Write out the whole listing again, exactly as given.
- - - - -
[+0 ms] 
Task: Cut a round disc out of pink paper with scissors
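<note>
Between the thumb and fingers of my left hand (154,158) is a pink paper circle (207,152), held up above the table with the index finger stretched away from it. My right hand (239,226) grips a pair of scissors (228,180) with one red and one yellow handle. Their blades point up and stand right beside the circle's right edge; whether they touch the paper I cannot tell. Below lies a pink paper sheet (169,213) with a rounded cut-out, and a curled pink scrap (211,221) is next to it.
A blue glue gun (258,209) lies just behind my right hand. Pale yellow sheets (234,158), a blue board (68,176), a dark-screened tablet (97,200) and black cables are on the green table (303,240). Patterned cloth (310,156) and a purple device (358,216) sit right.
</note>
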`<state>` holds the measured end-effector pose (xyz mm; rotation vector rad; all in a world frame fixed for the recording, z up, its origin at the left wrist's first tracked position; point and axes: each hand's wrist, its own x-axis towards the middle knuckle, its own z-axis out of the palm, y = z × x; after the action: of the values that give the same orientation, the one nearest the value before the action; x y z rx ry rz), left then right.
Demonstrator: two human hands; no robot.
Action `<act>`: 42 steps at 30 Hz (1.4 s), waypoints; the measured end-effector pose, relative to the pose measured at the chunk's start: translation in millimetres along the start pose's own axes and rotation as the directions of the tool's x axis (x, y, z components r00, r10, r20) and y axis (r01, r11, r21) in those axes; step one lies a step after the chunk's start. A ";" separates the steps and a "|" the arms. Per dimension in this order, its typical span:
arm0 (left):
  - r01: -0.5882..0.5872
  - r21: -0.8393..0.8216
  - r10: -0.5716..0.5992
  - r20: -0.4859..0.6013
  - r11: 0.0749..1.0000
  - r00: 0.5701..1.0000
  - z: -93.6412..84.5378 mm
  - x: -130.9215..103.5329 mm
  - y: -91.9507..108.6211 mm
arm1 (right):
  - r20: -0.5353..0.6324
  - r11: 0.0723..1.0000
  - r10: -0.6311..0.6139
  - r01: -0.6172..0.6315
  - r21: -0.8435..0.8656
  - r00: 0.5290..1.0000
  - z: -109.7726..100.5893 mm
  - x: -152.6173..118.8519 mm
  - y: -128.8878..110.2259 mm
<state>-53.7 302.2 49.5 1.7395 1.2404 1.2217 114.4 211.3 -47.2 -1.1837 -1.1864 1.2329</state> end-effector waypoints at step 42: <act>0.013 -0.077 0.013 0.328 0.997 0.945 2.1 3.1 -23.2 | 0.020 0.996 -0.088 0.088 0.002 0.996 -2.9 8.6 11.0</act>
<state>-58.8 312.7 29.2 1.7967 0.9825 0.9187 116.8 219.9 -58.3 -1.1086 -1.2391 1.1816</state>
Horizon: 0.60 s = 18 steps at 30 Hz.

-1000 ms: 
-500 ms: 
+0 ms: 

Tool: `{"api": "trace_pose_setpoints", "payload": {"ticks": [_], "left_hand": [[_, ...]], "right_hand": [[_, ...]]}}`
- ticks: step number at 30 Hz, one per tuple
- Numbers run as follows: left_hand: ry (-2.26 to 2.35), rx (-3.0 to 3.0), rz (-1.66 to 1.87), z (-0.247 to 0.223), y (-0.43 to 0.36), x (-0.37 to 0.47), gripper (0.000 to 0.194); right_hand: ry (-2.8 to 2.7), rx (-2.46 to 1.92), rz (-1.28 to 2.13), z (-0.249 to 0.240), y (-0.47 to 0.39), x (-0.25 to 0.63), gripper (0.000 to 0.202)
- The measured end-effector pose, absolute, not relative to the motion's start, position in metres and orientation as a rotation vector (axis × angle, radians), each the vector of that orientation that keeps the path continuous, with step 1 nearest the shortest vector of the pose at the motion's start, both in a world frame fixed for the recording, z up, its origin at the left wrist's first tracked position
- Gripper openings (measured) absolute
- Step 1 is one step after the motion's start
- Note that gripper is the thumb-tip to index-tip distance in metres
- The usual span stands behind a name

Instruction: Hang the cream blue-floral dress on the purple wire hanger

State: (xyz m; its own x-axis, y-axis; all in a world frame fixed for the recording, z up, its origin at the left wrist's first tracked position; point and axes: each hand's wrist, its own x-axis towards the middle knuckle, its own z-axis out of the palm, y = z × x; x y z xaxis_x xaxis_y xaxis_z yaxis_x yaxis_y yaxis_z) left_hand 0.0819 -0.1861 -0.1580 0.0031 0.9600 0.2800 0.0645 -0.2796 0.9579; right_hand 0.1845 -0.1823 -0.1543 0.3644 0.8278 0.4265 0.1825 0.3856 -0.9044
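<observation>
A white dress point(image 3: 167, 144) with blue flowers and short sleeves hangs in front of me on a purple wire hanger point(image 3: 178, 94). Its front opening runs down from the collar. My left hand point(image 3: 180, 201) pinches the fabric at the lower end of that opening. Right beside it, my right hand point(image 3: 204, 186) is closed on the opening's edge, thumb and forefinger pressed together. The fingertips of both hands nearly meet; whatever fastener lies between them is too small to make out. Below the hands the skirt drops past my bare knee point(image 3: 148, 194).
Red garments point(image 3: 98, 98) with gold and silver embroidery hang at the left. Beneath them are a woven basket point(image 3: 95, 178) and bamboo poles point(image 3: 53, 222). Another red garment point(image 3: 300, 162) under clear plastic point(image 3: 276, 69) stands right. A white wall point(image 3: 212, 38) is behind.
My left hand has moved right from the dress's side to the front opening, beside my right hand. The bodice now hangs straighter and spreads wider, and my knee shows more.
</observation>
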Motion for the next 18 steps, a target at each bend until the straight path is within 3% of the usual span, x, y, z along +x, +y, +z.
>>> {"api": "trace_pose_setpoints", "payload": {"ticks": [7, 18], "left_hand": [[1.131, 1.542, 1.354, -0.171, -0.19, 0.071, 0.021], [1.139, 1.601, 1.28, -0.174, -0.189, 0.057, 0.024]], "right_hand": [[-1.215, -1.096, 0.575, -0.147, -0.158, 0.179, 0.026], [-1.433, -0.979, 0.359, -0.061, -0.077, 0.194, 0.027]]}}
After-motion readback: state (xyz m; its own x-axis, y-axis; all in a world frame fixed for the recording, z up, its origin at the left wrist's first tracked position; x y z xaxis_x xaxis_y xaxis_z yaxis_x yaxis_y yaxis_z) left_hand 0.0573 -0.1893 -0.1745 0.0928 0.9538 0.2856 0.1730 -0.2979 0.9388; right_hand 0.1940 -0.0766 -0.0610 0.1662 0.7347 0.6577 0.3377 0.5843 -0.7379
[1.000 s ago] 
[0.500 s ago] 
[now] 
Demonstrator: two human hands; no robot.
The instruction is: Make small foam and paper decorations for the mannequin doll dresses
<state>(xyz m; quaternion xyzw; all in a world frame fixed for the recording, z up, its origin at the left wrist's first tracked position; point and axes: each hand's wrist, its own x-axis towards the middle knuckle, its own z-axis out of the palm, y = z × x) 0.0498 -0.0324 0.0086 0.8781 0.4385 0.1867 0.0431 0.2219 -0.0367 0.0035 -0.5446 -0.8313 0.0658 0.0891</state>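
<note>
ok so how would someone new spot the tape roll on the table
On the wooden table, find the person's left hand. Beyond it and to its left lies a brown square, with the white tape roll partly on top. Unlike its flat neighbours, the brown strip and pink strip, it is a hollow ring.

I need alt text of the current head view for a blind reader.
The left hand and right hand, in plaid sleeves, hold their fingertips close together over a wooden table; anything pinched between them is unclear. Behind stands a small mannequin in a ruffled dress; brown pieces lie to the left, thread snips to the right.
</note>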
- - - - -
- _RESPONSE AREA_:
[+0 ms] 
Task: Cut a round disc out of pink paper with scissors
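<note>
Between the thumb and fingers of my left hand (154,158) is a pink paper circle (207,152), held up above the table with the index finger stretched away from it. My right hand (239,226) grips a pair of scissors (228,180) with one red and one yellow handle. Their blades point up and stand right beside the circle's right edge; whether they touch the paper I cannot tell. Below lies a pink paper sheet (169,213) with a rounded cut-out, and a curled pink scrap (211,221) is next to it.
A blue glue gun (258,209) lies just behind my right hand. Pale yellow sheets (234,158), a blue board (68,176), a dark-screened tablet (97,200) and black cables are on the green table (303,240). Patterned cloth (310,156) and a purple device (358,216) sit right.
</note>
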`<state>` holds the measured end-effector pose (xyz mm; rotation vector rad; all in a world frame fixed for the recording, z up, its origin at the left wrist's first tracked position; point and axes: each hand's wrist, its own x-axis towards the middle knuckle, its own z-axis out of the palm, y = z × x; after the action: of the values that give the same orientation, the one nearest the value before the action; x y z rx ry rz), left then right.
Demonstrator: two human hands; no robot.
Action `<act>`: 42 steps at 30 Hz (1.4 s), waypoints; the measured end-effector pose, relative to the pose measured at the chunk's start: translation in millimetres along the start pose's own axes and rotation as the directions of the tool's x axis (x, y, z components r00, r10, r20) and y axis (r01, r11, r21) in those axes; step one lies a step after the chunk's start. A ";" separates the steps and a "|" the arms. Per dimension in this order, its typical span:
arm0 (left):
  - r01: -0.5882..0.5872
  - r21: -0.8393..0.8216
  - r10: -0.5716..0.5992
  - r20: -0.4859..0.6013
  - r11: 0.0749..1.0000
  - r00: 0.5701..1.0000
  - z: -93.6412..84.5378 mm
  - x: -130.9215..103.5329 mm
  - y: -91.9507..108.6211 mm
arm1 (right):
  - r20: -0.5353..0.6324
  - r11: 0.0723..1.0000
  - r10: -0.6311..0.6139
  - r01: -0.6172..0.6315
  - r21: -0.8435..0.8656
  - r00: 0.5290..1.0000
  - z: -109.7726..100.5893 mm
  - x: -152.6173..118.8519 mm
  - y: -128.8878..110.2259 mm
<state>-53.7 302.2 49.5 1.7395 1.2404 1.2217 114.4 211.3 -47.2 -1.1837 -1.1864 1.2329</state> end-effector waypoints at step 42: <act>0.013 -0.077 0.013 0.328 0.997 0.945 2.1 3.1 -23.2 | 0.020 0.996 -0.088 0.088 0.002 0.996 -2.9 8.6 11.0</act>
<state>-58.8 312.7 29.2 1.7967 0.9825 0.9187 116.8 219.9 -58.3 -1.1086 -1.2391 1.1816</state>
Horizon: 0.60 s = 18 steps at 30 Hz.

-1000 ms: 
-500 ms: 
+0 ms: 

Tool: `{"api": "trace_pose_setpoints", "payload": {"ticks": [_], "left_hand": [[_, ...]], "right_hand": [[_, ...]]}}`
- ticks: step number at 30 Hz, one per tuple
- Numbers run as follows: left_hand: ry (-2.26 to 2.35), rx (-3.0 to 3.0), rz (-1.66 to 1.87), z (-0.247 to 0.223), y (-0.43 to 0.36), x (-0.37 to 0.47), gripper (0.000 to 0.194); right_hand: ry (-2.8 to 2.7), rx (-2.46 to 1.92), rz (-1.28 to 2.13), z (-0.249 to 0.240), y (-0.47 to 0.39), x (-0.25 to 0.63), gripper (0.000 to 0.202)
- The measured end-effector pose, absolute, not relative to the motion's start, position in metres and orientation as a rotation vector (axis × angle, radians), each the vector of that orientation that keeps the path continuous, with step 1 nearest the shortest vector of the pose at the motion's start, both in a world frame fixed for the recording, z up, its origin at the left wrist's first tracked position
- Gripper openings (measured) absolute
- Step 1 is one step after the motion's start
- Note that gripper is the thumb-tip to index-tip distance in metres
- The usual span stands behind a name

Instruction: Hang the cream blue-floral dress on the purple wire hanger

State: (xyz m; its own x-axis, y-axis; all in a world frame fixed for the recording, z up, its origin at the left wrist's first tracked position; point and axes: each hand's wrist, its own x-axis towards the middle knuckle, its own z-axis out of the palm, y = z × x; x y z xaxis_x xaxis_y xaxis_z yaxis_x yaxis_y yaxis_z) left_hand 0.0819 -0.1861 -0.1580 0.0031 0.9600 0.2800 0.0645 -0.2796 0.9579; right_hand 0.1845 -0.1823 -0.1543 0.3644 0.8278 0.4265 0.1825 0.3856 -0.9044
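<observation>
A white dress point(image 3: 167, 144) with blue flowers and short sleeves hangs in front of me on a purple wire hanger point(image 3: 178, 94). Its front opening runs down from the collar. My left hand point(image 3: 180, 201) pinches the fabric at the lower end of that opening. Right beside it, my right hand point(image 3: 204, 186) is closed on the opening's edge, thumb and forefinger pressed together. The fingertips of both hands nearly meet; whatever fastener lies between them is too small to make out. Below the hands the skirt drops past my bare knee point(image 3: 148, 194).
Red garments point(image 3: 98, 98) with gold and silver embroidery hang at the left. Beneath them are a woven basket point(image 3: 95, 178) and bamboo poles point(image 3: 53, 222). Another red garment point(image 3: 300, 162) under clear plastic point(image 3: 276, 69) stands right. A white wall point(image 3: 212, 38) is behind.
My left hand has moved right from the dress's side to the front opening, beside my right hand. The bodice now hangs straighter and spreads wider, and my knee shows more.
</observation>
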Motion for the next 18 steps, a target at each bend until the straight path is within 3% of the usual span, x, y, z along +x, +y, +z.
>>> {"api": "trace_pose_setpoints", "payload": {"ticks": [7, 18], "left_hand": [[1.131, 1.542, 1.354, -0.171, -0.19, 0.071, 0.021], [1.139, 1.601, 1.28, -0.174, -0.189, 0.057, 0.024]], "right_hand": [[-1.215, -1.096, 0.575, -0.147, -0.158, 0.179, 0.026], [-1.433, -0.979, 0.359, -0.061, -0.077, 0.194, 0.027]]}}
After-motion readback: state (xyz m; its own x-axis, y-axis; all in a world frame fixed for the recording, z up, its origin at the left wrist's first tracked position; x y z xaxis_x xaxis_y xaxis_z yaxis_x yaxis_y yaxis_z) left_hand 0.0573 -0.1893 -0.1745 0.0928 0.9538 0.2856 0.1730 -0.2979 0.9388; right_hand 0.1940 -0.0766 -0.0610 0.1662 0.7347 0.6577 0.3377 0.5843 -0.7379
[1.000 s ago] 
[0.500 s ago] 
[now] 
Demonstrator: two human hands; no robot.
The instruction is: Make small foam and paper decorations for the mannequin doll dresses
<state>(xyz m; quaternion xyzw; all in a world frame fixed for the recording, z up, its origin at the left wrist's first tracked position; point and axes: each hand's wrist, its own x-axis towards the middle knuckle, its own z-axis out of the palm, y = z × x) 0.0498 -0.0324 0.0086 0.8781 0.4385 0.1867 0.0431 0.2219 -0.0367 0.0035 -0.5446 -0.8313 0.0658 0.0891</state>
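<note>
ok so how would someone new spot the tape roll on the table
On the wooden table, find the person's left hand. Beyond it and to its left lies a brown square, with the white tape roll partly on top. Unlike its flat neighbours, the brown strip and pink strip, it is a hollow ring.

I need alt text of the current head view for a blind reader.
The left hand and right hand, in plaid sleeves, hold their fingertips close together over a wooden table; anything pinched between them is unclear. Behind stands a small mannequin in a ruffled dress; brown pieces lie to the left, thread snips to the right.
</note>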

What the exercise asked for is now complete.